EXERCISE REQUIREMENTS:
Please return all of the data exactly as written.

GIVEN RECORDS:
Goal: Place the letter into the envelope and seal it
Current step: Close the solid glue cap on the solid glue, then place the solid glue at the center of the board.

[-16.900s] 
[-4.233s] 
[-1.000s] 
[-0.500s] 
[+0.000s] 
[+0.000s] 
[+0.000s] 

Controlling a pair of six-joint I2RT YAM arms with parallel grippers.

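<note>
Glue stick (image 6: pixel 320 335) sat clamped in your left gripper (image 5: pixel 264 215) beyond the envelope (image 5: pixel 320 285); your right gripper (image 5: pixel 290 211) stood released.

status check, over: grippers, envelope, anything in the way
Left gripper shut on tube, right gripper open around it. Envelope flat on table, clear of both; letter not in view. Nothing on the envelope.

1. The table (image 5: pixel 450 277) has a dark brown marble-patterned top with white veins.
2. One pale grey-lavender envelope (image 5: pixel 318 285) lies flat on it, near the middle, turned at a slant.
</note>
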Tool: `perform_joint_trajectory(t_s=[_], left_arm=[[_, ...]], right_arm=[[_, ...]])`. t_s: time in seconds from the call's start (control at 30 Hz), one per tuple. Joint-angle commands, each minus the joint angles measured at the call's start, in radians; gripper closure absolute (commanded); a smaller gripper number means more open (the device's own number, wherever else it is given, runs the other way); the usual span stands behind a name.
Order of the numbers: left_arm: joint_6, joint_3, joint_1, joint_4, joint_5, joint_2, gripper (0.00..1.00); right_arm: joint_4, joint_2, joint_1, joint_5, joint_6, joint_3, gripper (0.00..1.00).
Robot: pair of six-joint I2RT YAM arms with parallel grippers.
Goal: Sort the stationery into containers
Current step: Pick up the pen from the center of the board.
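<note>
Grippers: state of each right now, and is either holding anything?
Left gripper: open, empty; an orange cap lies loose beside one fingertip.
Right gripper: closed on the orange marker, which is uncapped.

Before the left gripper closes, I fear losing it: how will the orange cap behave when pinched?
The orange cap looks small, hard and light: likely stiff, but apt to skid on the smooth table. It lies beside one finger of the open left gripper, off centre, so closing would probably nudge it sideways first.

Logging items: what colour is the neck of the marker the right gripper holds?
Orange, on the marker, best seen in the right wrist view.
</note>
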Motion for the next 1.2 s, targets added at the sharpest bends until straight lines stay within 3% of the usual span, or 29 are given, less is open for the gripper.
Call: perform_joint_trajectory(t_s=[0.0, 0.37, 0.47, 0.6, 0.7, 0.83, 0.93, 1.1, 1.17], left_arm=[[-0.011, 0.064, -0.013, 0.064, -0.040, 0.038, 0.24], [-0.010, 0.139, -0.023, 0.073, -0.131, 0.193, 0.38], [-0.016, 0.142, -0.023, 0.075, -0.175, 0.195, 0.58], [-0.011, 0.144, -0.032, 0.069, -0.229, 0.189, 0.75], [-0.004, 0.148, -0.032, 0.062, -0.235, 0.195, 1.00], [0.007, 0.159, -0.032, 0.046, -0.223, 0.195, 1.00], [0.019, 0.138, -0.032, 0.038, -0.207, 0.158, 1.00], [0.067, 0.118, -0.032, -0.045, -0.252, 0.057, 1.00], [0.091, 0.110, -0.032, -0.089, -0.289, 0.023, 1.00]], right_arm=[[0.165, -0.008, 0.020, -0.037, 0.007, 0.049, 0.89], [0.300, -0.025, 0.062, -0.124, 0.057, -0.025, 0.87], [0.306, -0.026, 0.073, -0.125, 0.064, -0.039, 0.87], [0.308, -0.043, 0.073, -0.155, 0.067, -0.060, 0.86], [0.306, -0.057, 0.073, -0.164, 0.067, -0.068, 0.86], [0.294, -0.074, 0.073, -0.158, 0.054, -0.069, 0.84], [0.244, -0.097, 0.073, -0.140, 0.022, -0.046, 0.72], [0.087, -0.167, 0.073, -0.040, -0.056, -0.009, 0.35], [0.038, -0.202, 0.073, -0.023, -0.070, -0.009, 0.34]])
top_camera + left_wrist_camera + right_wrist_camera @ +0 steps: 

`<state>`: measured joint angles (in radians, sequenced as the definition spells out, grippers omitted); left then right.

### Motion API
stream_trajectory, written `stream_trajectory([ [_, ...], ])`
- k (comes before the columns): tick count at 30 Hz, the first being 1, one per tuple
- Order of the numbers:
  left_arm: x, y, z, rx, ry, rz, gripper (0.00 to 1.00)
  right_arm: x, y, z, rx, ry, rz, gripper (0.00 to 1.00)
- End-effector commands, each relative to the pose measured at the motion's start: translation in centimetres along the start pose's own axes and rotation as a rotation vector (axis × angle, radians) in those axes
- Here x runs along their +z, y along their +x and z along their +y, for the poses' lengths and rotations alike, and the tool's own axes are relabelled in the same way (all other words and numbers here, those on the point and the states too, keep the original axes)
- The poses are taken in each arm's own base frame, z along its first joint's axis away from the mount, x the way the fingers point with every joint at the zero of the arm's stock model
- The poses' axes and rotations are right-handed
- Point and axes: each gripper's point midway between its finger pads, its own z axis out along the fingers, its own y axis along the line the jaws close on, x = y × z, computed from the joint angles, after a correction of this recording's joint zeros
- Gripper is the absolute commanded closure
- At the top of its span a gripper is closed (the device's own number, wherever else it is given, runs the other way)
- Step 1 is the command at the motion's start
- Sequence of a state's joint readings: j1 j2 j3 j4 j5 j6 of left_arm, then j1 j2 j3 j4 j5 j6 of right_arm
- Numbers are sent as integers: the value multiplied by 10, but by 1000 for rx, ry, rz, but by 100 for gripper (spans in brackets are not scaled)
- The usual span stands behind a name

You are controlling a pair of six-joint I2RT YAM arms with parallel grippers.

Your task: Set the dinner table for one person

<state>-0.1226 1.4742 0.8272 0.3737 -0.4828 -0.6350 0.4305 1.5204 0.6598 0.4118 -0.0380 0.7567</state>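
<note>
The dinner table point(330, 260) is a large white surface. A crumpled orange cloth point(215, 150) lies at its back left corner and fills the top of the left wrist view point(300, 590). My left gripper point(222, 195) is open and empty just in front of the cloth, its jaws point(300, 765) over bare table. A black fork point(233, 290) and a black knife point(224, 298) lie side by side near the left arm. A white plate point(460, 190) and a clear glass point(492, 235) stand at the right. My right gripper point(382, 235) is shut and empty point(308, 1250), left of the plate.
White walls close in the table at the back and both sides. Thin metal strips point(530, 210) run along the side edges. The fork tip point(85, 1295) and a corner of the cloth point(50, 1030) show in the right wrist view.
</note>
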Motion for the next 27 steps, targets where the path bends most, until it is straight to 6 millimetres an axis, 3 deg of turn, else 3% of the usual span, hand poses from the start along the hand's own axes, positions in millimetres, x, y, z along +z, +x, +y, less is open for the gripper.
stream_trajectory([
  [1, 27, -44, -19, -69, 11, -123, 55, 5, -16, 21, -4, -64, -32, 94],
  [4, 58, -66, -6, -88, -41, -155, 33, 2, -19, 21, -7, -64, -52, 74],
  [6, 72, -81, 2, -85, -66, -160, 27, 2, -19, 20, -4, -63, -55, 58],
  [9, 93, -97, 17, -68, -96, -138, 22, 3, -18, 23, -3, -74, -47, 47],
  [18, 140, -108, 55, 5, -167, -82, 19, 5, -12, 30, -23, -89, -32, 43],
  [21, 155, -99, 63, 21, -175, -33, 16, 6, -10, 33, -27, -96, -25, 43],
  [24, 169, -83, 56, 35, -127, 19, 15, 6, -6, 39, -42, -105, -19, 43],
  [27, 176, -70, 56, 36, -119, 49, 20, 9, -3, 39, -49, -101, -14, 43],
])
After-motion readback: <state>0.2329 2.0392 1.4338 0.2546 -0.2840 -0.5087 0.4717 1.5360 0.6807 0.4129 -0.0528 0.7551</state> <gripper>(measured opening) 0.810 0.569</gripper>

RESPONSE BOX:
Goal: Place the letter into the envelope and seal it
Current step: Close the solid glue cap on the solid glue, then place the solid glue at the center of the board.

[-16.900s] 
[-4.233s] 
[-1.000s] 
[-0.500s] 
[+0.000s] 
[+0.000s] 
[+0.000s] 

Controlling a pair of six-joint I2RT YAM arms with parallel grippers.

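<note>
Glue stick (image 6: pixel 320 335) sat clamped in your left gripper (image 5: pixel 264 215) beyond the envelope (image 5: pixel 320 285); your right gripper (image 5: pixel 290 211) stood released.

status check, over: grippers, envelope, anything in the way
Left gripper shut on tube, right gripper open around it. Envelope flat on table, clear of both; letter not in view. Nothing on the envelope.

1. The table (image 5: pixel 450 277) has a dark brown marble-patterned top with white veins.
2. One pale grey-lavender envelope (image 5: pixel 318 285) lies flat on it, near the middle, turned at a slant.
</note>
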Tool: `perform_joint_trajectory(t_s=[_], left_arm=[[_, ...]], right_arm=[[_, ...]])`. t_s: time in seconds from the call's start (control at 30 Hz), one per tuple. Joint-angle commands, each minus the joint angles measured at the call's start, in radians; gripper closure absolute (commanded); a smaller gripper number means more open (the device's own number, wherever else it is given, runs the other way); the usual span stands behind a name.
Order of the numbers: left_arm: joint_6, joint_3, joint_1, joint_4, joint_5, joint_2, gripper (0.00..1.00); right_arm: joint_4, joint_2, joint_1, joint_5, joint_6, joint_3, gripper (0.00..1.00).
Robot: pair of six-joint I2RT YAM arms with parallel grippers.
Goal: Sort the stationery into containers
Current step: Pick up the pen from the center of the board.
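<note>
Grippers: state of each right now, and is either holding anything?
Left gripper: open, empty; an orange cap lies loose beside one fingertip.
Right gripper: closed on the orange marker, which is uncapped.

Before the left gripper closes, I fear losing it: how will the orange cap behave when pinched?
The orange cap looks small, hard and light: likely stiff, but apt to skid on the smooth table. It lies beside one finger of the open left gripper, off centre, so closing would probably nudge it sideways first.

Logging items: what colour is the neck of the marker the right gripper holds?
Orange, on the marker, best seen in the right wrist view.
</note>
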Motion for the next 1.2 s, targets added at the sharpest bends until straight lines stay within 3% of the usual span, or 29 are given, less is open for the gripper.
Call: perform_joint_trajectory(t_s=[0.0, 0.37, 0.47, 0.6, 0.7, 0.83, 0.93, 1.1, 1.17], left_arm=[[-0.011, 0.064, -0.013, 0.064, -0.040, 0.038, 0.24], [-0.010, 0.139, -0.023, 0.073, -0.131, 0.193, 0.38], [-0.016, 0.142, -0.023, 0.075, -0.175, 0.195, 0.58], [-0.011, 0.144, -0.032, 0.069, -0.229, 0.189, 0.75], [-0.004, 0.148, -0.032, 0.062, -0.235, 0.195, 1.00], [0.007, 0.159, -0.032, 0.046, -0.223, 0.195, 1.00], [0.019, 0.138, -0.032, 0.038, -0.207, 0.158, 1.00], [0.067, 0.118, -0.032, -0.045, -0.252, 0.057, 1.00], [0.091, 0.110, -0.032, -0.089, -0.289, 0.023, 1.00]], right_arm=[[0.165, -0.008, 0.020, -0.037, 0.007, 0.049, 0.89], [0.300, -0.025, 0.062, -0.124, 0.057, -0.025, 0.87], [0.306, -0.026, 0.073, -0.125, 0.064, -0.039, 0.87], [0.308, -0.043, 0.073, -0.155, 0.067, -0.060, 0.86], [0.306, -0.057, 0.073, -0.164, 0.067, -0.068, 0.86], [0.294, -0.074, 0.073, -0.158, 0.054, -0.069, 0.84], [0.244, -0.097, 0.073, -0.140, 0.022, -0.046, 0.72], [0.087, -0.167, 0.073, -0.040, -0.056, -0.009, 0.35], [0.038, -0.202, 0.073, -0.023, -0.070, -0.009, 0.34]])
top_camera + left_wrist_camera + right_wrist_camera @ +0 steps: 

`<state>`: measured joint angles (in radians, sequenced as the definition spells out, grippers omitted); left then right.

### Motion API
stream_trajectory, written `stream_trajectory([ [_, ...], ])`
- k (comes before the columns): tick count at 30 Hz, the first being 1, one per tuple
- Order of the numbers:
  left_arm: x, y, z, rx, ry, rz, gripper (0.00 to 1.00)
  right_arm: x, y, z, rx, ry, rz, gripper (0.00 to 1.00)
- End-effector commands, each relative to the pose measured at the motion's start: translation in centimetres along the start pose's own axes and rotation as a rotation vector (axis × angle, radians) in those axes
- Here x runs along their +z, y along their +x and z along their +y, for the poses' lengths and rotations alike, and the tool's own axes are relabelled in the same way (all other words and numbers here, those on the point and the states too, keep the original axes)
- The poses are taken in each arm's own base frame, z along its first joint's axis away from the mount, x the way the fingers point with every joint at the zero of the arm's stock model
- The poses' axes and rotations are right-handed
- Point and axes: each gripper's point midway between its finger pads, its own z axis out along the fingers, its own y axis along the line the jaws close on, x = y × z, computed from the joint angles, after a correction of this recording's joint zeros
- Gripper is the absolute commanded closure
- At the top of its span a gripper is closed (the device's own number, wherever else it is given, runs the other way)
- Step 1 is the command at the motion's start
- Sequence of a state's joint readings: j1 j2 j3 j4 j5 j6 of left_arm, then j1 j2 j3 j4 j5 j6 of right_arm
- Numbers are sent as integers: the value multiplied by 10, but by 1000 for rx, ry, rz, but by 100 for gripper (spans in brackets are not scaled)
- The usual span stands behind a name

You are controlling a pair of six-joint I2RT YAM arms with parallel grippers.

Your task: Set the dinner table for one person

<state>-0.1226 1.4742 0.8272 0.3737 -0.4828 -0.6350 0.4305 1.5204 0.6598 0.4118 -0.0380 0.7567</state>
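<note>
The dinner table point(330, 260) is a large white surface. A crumpled orange cloth point(215, 150) lies at its back left corner and fills the top of the left wrist view point(300, 590). My left gripper point(222, 195) is open and empty just in front of the cloth, its jaws point(300, 765) over bare table. A black fork point(233, 290) and a black knife point(224, 298) lie side by side near the left arm. A white plate point(460, 190) and a clear glass point(492, 235) stand at the right. My right gripper point(382, 235) is shut and empty point(308, 1250), left of the plate.
White walls close in the table at the back and both sides. Thin metal strips point(530, 210) run along the side edges. The fork tip point(85, 1295) and a corner of the cloth point(50, 1030) show in the right wrist view.
</note>
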Motion for the next 27 steps, targets where the path bends most, until it is straight to 6 millimetres an axis, 3 deg of turn, else 3% of the usual span, hand poses from the start along the hand's own axes, positions in millimetres, x, y, z along +z, +x, +y, less is open for the gripper.
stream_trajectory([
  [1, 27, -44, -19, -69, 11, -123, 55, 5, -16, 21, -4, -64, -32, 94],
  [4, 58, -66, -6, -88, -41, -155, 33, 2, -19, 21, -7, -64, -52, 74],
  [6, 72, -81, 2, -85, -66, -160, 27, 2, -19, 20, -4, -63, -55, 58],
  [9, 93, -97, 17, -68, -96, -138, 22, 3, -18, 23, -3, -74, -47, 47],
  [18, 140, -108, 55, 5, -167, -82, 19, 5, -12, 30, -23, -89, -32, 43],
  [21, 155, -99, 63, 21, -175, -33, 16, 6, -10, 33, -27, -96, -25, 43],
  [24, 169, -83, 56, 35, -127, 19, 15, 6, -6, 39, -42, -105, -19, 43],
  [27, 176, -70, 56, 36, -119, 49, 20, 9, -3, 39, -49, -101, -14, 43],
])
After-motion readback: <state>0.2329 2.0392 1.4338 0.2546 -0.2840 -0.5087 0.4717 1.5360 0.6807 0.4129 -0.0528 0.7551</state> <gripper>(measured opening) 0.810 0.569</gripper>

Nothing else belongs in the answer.